RD Congo : l'Eglise catholique, ultime espoir?

Brandissant un fallacieux prétexte, une non-conformité légale - un comble dans un Etat de non-droit-, le gouverneur de la ville de Kinshasa a interdit, le 16 février dernier, une manifestation des citoyens congolais refusant le hold-up politique qui a confisqué leur choix électoral du 28 novembre dernier. 

"L'Eglise, au Congo comme ailleurs, ne revendique aucun monopole et ne cherche aucun privilège, ni temporel, ni spirituel."
Mgr Joseph Malula, Salut à une jeune Nation, Vivante Afrique n° 209, Belgique, juillet-août 1960.
 
L'interdiction de cette manifestation est une lamentable régression intellectuelle et politique ramenant le Congo 50 ans en arrière quand le pouvoir colonial belge, sourd aux légitimes revendications du peuple congolais et aux puissants mouvements de l'histoire, empêcha monsieur Joseph Kasa-Vubu - grand vainqueur des élections municipales avec le parti, l'Abako en décembre 1957- de se rendre à la conférence Panafricaine à Accra au Ghana (8-12 décembre 1958). 

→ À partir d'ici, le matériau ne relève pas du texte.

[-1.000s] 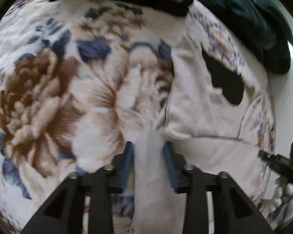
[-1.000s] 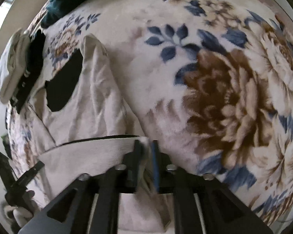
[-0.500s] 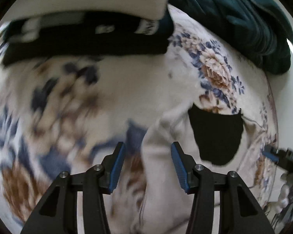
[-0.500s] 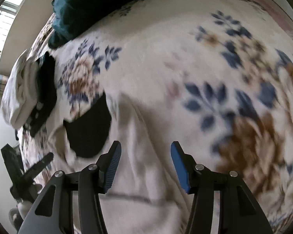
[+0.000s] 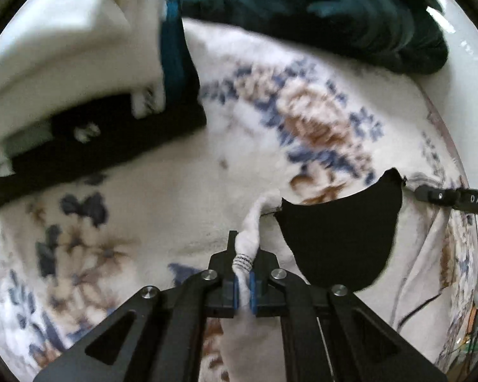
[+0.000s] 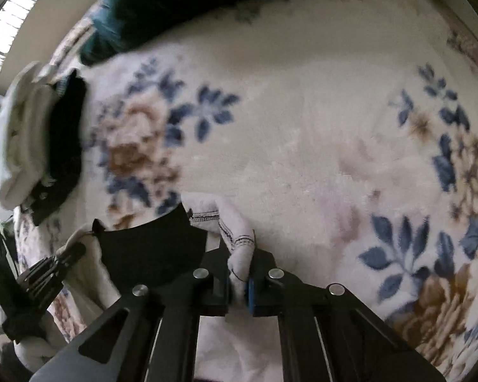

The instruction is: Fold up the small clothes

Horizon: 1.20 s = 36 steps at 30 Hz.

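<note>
Cream garment (image 5: 250, 232) corners are being pinched in both closed grippers, left gripper (image 5: 244, 286) and right gripper (image 6: 239, 286), on the floral blanket (image 6: 302, 127), near a folded stack (image 5: 79, 111).

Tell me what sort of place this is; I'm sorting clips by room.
Probably a bedroom: a plush floral blanket covers the surface, folded clothes are stacked on it, and a window shows.

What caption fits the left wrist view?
Left gripper shut on cream garment strap beside its black neckline, over floral blanket.
</note>
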Each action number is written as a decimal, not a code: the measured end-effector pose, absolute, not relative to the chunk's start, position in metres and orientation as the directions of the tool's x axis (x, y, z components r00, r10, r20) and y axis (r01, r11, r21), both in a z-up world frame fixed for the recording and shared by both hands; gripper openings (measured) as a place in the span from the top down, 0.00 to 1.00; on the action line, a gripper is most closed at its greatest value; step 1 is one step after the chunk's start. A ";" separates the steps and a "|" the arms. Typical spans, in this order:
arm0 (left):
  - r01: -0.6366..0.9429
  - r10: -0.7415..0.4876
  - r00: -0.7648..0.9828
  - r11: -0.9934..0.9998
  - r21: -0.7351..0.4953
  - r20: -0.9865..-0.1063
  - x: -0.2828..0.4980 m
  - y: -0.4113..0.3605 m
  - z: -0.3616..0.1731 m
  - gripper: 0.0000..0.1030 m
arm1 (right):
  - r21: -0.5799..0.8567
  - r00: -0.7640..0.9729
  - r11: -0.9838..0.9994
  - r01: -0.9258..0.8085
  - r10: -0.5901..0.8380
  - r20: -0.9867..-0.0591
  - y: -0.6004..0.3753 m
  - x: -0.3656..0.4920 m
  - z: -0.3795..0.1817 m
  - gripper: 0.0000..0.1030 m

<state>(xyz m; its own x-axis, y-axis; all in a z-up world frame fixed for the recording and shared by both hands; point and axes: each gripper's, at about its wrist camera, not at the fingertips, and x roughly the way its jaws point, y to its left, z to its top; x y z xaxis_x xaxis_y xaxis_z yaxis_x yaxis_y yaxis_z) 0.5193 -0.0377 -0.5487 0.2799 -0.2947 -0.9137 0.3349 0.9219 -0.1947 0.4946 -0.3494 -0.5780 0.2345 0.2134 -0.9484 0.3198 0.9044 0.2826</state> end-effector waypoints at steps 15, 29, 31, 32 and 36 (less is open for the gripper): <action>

Depuis que la volonté populaire est brisée et que la voix des citoyens est étouffée, le pouvoir amplifie une ignoble campagne d'insinuations malveillantes où le mensonge le plus éhonté le dispute avec une flagrante falsification de l'histoire pour discréditer ceux des ecclésiastiques solidaires de la détresse de leurs ouailles déterminées à faire respecter la vérité des urnes. Cette bruyante campagne de calomnie rappelle étrangement celle que le régime Mobutu déploya en 1972 en ciblant le Cardinal Malula alors qu'en réalité, le pouvoir voulait embrigader l'ensemble de la hiérarchie catholique dans les structures du parti unique afin de domestiquer l'église catholique pour en faire une composante du parti unique. Relayée à l'étranger par certains médias proches des politiques et de puissants groupes économiques soutenant le pouvoir de Kinshasa, l'actuelle campagne de désinformation simplifie à outrance une situation fort complexe. 

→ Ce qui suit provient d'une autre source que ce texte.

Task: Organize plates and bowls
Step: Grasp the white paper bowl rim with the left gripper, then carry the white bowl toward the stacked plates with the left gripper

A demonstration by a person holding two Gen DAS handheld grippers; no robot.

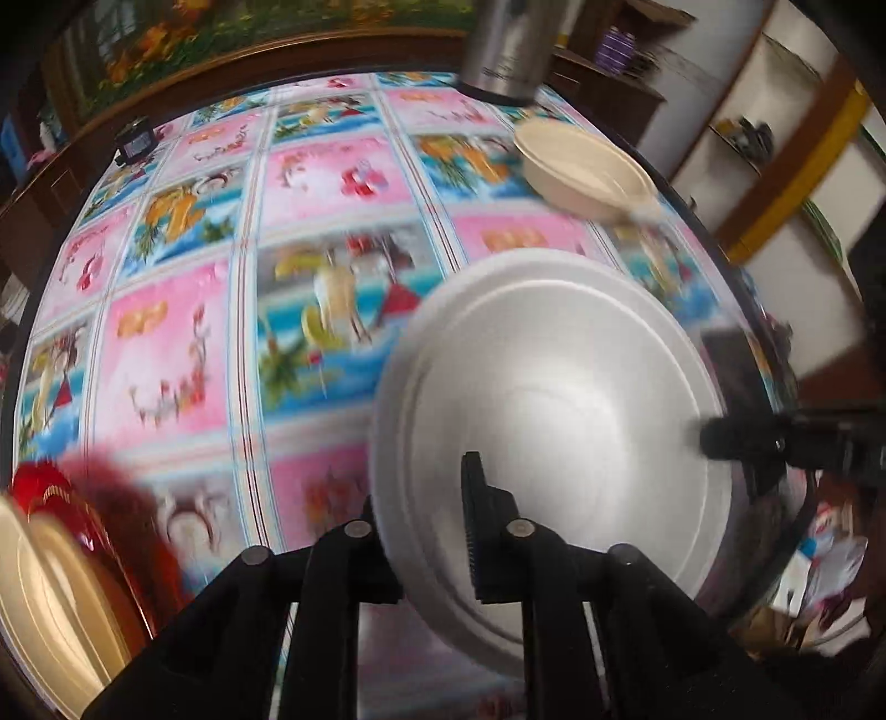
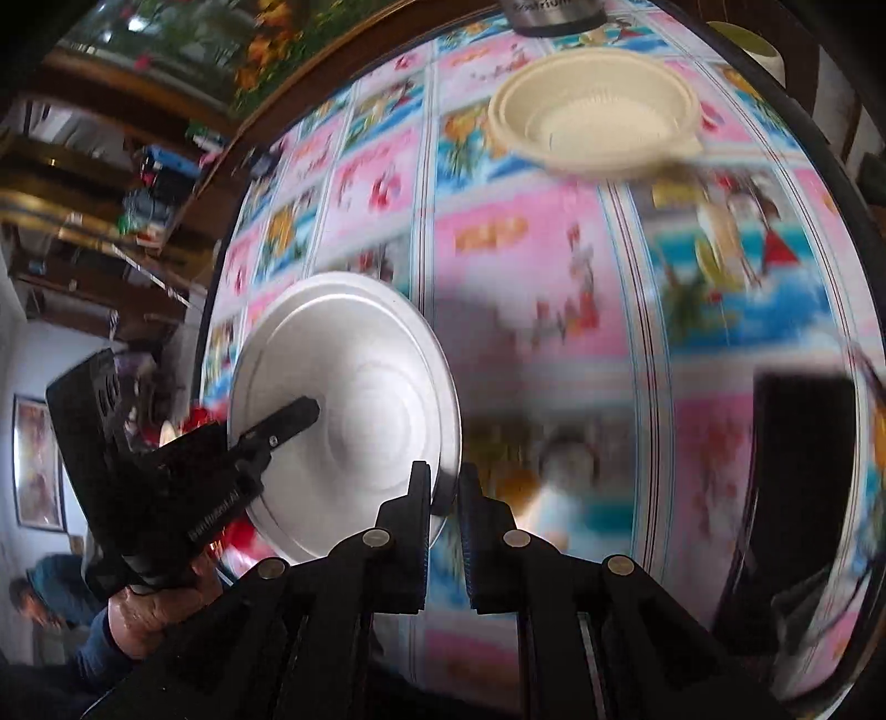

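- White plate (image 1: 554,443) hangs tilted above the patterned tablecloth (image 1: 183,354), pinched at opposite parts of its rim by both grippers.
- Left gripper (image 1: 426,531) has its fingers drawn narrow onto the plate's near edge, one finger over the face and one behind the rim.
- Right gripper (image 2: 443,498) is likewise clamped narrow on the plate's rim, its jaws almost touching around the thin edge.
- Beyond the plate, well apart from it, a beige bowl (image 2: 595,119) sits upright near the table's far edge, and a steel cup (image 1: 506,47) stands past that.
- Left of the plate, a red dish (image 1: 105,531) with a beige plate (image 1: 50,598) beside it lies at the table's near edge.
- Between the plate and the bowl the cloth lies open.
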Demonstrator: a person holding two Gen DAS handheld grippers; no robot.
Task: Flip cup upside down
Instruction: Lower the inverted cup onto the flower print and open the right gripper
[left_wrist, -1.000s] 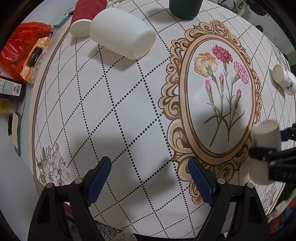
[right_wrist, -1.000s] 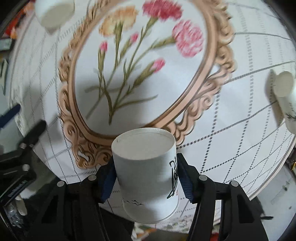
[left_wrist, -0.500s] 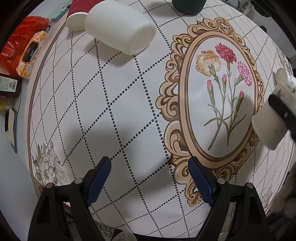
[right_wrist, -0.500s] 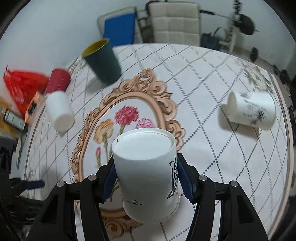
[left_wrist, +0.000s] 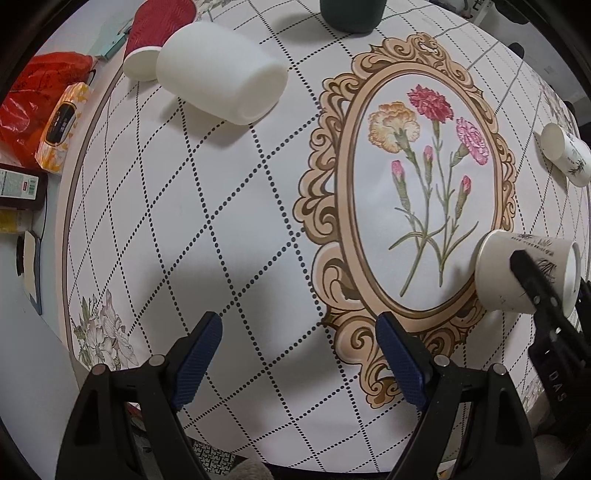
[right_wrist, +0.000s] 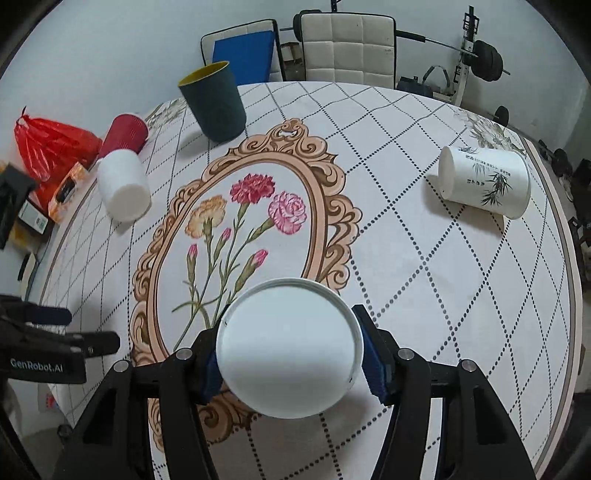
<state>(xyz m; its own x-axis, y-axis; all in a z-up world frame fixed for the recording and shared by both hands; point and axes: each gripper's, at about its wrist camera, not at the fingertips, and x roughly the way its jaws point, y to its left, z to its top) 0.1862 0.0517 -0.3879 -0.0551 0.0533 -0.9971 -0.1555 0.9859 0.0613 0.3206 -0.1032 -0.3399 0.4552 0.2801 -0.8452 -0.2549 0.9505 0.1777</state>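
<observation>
Gripping a smooth white paper cup (right_wrist: 288, 347), right gripper (right_wrist: 291, 360) jaws closed.

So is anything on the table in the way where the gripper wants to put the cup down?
Nothing visible is. The right gripper holds the white cup over bare tablecloth at the flower frame's edge. The other cups lie or stand far off.

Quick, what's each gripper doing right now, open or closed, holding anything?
Left gripper: open, holding nothing.
Right gripper: closed on the white paper cup, flat base toward the camera.
</observation>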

Seule une analyse critique, dégagée de l'étreinte d'une actualité dont la perception est souvent pervertie par une presse congolaise et étrangère avide du sensationnel, contribuerait à saisir les véritables enjeux d'une problématique touchant le devenir de tout un peuple qui n'entend pas tourner la page des dernières élections présidentielle et législatives. En effet, outrés par les turpitudes d'un pouvoir arrogant qui a sciemment détourné les ressources publiques pour confisquer l'expression électorale du 28 novembre 2011, les citoyens congolais ne s'avouent pas vaincus, malgré le climat de terreur, de précarité matérielle et de détresse sociale qu'un gouvernement erratique impose au pays.  

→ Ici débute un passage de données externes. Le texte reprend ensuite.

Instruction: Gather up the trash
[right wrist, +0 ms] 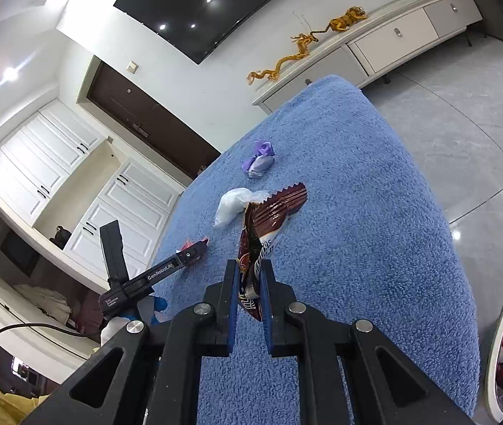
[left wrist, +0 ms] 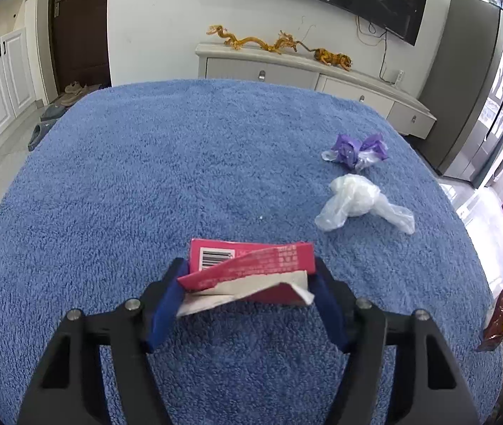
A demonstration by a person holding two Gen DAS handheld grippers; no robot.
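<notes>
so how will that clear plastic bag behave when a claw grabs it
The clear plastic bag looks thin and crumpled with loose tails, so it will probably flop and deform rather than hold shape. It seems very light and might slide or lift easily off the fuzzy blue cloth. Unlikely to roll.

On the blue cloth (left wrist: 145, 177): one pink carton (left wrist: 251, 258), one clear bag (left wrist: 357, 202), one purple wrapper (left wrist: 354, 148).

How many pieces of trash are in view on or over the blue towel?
4: pink box between the left fingers, brown wrapper in the right fingers, clear bag and purple wrapper lying on the towel. None seems hidden.
</notes>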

De manière consciencieuse, ils se sont préparés à manifester massivement ce jeudi 16 février 2012 dans les rues de la capitale, Kinshasa, pour exprimer leur ferme détermination à se réapproprier les résultats électoraux du scrutin présidentiel et législatif de novembre 2011. Pour les organisateurs, cette marche devait aussi rendre hommage à leurs concitoyens, sauvagement fauchés par la soldatesque mobutiste le dimanche 16 février 1992 lors de la "Marche de l'espoir" exigeant la reprise des travaux de la Conférence Nationale Souveraine (CNS).  
Rappelons que la marche pacifique des chrétiens du 16 février 1992 avait été soigneusement préparée par un comité de coordination composée de chrétiens: ecclésiastiques et laïcs engagés dans le processus démocratique. Un groupe de réflexion et d'action citoyenne de conscientisation "AMOS" animé, notamment par l'abbé José Mpundu (militant infatigable de la conscientisation civique, des droits de l'homme et de la non-violence active, lauréat du prix international "Pax Christi" en 1994) et le professeur Thierry Landu publiait des brochures qui ont été des matériaux culturels qui ont énormément contribué à aiguiser l'intelligence -critique des chrétiens et à les mobiliser ce dimanche 16 février 1992. 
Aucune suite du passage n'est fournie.